Currently, the clinical role of beta-amyloid detection, whether by PET scan or CSF measurement, should be to assist in the accurate diagnosis of AD in symptomatic patients with demonstrable cognitive impairment and differentiation of AD from frontotemporal dementia. Longitudinal multi-center studies are underway that will provide greater insight into the process of beta-amyloid deposition and its relationship to cognitive decline and ultimately its value as a preclinical predictor of Alzheimer’s disease.
In the meantime we await the development of effective intervention and utilize methods for early detection of beta-amyloid deposition.
References
6. Ferri CP, Prince M, Brayne C, Brodaty H, Fratiglioni L, Ganguli M, et al. Global prevalence of dementia: A Delphi consensus study. Lancet 2005; 366: 2112-2117.

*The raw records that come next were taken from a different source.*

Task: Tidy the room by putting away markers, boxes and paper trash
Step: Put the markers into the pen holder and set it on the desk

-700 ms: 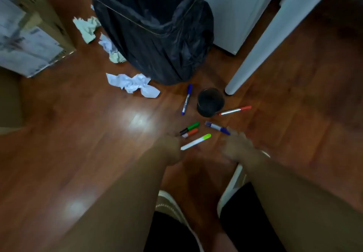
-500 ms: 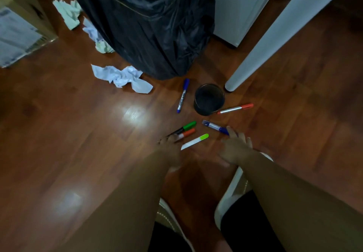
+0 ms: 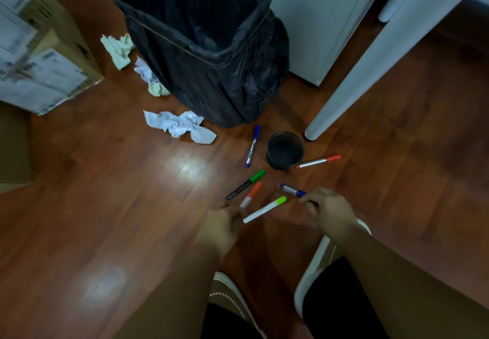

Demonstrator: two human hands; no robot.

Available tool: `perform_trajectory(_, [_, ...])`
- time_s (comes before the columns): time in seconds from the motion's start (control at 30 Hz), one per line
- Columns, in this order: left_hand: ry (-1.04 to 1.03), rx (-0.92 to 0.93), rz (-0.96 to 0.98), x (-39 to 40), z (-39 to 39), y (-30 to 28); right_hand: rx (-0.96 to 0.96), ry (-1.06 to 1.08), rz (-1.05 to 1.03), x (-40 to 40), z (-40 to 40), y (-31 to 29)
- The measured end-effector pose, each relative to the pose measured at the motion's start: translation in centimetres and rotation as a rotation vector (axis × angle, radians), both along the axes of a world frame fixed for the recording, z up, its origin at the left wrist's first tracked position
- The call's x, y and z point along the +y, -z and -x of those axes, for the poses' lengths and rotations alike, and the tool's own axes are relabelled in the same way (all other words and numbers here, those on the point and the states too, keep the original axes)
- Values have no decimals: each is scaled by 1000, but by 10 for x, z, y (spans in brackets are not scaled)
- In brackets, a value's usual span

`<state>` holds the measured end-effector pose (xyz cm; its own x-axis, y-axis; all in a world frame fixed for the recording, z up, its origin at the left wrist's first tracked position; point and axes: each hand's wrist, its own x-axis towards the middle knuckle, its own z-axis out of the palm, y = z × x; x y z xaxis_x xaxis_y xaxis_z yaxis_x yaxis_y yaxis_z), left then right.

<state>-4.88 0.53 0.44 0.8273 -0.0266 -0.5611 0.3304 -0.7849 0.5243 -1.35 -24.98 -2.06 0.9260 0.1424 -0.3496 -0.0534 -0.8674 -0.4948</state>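
Left hand (image 3: 221, 226) low over wooden floor (image 3: 105, 206), fingers loosely curled at near end of lime-capped marker (image 3: 264, 209), grip unclear, right hand (image 3: 328, 210) pinching purple marker (image 3: 291, 189), other markers scattered near black pen cup (image 3: 285, 151), crumpled paper (image 3: 180, 125) left of black bin (image 3: 211, 47)

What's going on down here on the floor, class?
A person is crouched over scattered markers. The right hand reaches the end of the purple marker, fingers curling at it; the grip isn't clearly closed. The left hand is at the near ends of the orange marker and the lime-capped marker. The dark cup stands beside them; crumpled paper lies by the trash bin.
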Motion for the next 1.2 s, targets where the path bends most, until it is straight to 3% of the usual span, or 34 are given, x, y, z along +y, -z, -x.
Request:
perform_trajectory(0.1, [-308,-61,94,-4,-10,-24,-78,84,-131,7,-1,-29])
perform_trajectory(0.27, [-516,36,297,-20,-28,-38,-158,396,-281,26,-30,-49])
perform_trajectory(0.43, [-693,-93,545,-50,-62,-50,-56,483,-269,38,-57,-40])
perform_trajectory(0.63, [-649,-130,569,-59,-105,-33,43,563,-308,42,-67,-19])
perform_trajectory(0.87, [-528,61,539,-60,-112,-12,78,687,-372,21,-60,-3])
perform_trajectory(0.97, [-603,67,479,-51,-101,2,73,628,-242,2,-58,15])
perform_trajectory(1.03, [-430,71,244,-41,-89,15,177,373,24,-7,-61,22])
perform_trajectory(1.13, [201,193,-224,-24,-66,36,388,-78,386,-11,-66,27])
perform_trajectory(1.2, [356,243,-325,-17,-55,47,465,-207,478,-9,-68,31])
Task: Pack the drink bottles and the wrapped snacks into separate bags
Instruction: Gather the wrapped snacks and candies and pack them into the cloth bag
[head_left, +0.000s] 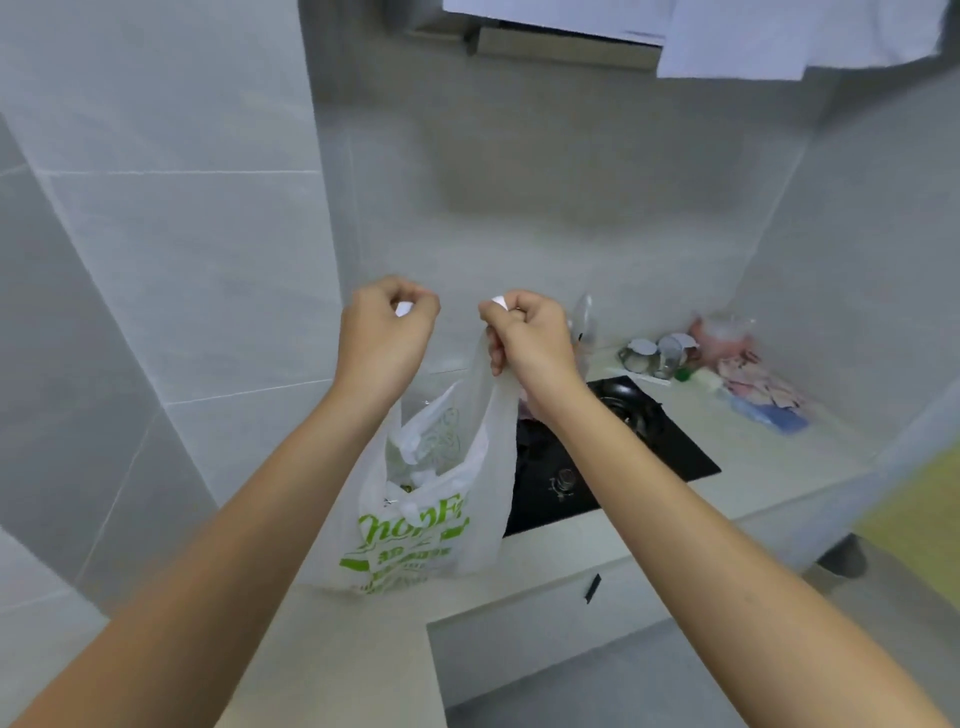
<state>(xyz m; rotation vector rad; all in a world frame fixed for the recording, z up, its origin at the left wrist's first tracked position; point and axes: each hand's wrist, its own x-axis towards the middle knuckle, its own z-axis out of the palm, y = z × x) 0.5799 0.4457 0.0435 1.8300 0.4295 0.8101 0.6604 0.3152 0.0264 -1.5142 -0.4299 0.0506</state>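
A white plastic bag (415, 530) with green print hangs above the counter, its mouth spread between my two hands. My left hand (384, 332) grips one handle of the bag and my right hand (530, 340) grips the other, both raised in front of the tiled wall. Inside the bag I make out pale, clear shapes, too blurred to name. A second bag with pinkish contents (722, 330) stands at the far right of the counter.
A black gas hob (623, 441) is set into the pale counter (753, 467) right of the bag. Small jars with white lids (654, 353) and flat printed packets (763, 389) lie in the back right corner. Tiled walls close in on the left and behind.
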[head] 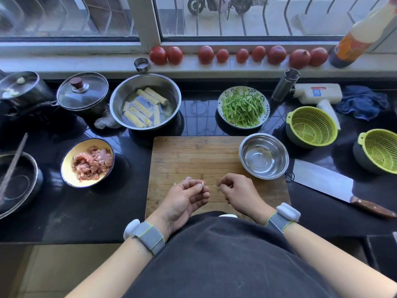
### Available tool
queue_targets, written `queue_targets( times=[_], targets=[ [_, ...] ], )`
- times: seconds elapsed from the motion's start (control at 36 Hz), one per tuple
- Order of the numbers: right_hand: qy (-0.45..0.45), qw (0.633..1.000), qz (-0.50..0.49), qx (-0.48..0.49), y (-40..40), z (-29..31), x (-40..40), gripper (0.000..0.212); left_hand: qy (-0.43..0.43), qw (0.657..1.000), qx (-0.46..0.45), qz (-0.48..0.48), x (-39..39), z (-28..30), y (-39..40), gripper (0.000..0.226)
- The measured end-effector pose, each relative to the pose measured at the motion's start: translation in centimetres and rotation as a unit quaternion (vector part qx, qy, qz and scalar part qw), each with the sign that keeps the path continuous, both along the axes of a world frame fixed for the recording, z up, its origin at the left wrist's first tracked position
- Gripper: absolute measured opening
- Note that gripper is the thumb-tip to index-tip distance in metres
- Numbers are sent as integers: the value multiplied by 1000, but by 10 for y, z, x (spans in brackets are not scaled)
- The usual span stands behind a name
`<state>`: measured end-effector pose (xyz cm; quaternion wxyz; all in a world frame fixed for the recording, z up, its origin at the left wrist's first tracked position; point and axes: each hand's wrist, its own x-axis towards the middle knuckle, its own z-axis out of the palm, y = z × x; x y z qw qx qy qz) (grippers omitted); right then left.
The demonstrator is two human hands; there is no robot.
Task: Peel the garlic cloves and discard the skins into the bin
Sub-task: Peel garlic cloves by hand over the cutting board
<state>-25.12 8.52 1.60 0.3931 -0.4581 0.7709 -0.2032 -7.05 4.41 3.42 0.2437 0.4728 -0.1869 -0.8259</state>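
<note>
One garlic clove [201,186] in left grip [187,196]

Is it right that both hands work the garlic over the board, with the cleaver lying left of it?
Not quite: the head view shows the cleaver lying right of the board. The rest holds: left hand and right hand work the garlic over it.

Lower centre: left hand [186,195] pinching a garlic clove [200,186], right hand [235,190] curled beside it, above the cutting board [193,155]; steel bowl [263,156] right of centre.
</note>
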Motion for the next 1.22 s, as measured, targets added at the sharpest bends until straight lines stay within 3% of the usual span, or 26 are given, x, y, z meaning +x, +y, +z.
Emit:
queue_targets(
  times=[0.17, 0.44, 0.69, 0.97, 1.22],
  targets=[
    [-34, 996, 48, -69, -3, 18, 13, 9, -39, 998, -47, 1, -4, -1, 1, 6],
    [27, 983, 102, -150, -4, 17, 15, 7, -77, 992, -99, -17, -6, 4, 2, 6],
    [10, 986, 93, -138, -2, 17, 14, 6, -113, 982, -145, -37, -7, 4, 4, 6],
    [-221, 975, -36, -13, 1, 25, 15, 12, -115, 979, -159, -51, -4, 3, 6, 8],
    [-192, 981, -33, -21, 2, 26, 14, 13, -71, 992, -97, -21, -2, 3, 6, 10]
  ],
)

7. Davies L, Wolska B, Hilbich C, Multhaup G, Martins R, Simms G, Beyreuther K, Masters CL. A4 amyloid protein deposition and the diagnosis of Alzheimer’s disease: prevalence in aged brains determined by immunocytochemistry compared with conventional neuropathlogic techniques. Neurology 1988; 38:1688-1693.
8. Amieva H, Jacqmin-Gadda H, Orgogozo J-M, Le Carret N, Helmer C, Letenneur L, et al. The 9 year cognitive decline before dementia of the Alzheimer type: A prospective population-based study. Brain 2005; 128: 1093-1101.
9. Di Carlo A. Lamassa M. Baldereschi M. Inzitari M. Scafato E. Farchi G. Inzitari D. CIND and MCI in the Italian elderly: frequency, vascular risk factors, progression to dementia. Neurology 2007; 68:1909-1916.
10. Pike KE, Savage G, Villemagne VL, Ng S, Moss SA, Maruff P, Mathis CA, Klunk WE, Masters CL, Rowe CC. â-amyloid imaging and memory in nondemented elderly individuals: Evidence for preclinical Alzheimer’s disease. Brain (In Press).
Disclosure: The disclosure on the article to which this correspondence refers indicates that GE Healthcare entered into an agreement with the University of Pittsburgh based on PIB. Co-authors of the article - Drs. W.E. Klunk and C.A. Mathis - are co-inventors of PIB and, as such, have a financial interest in this license agreement.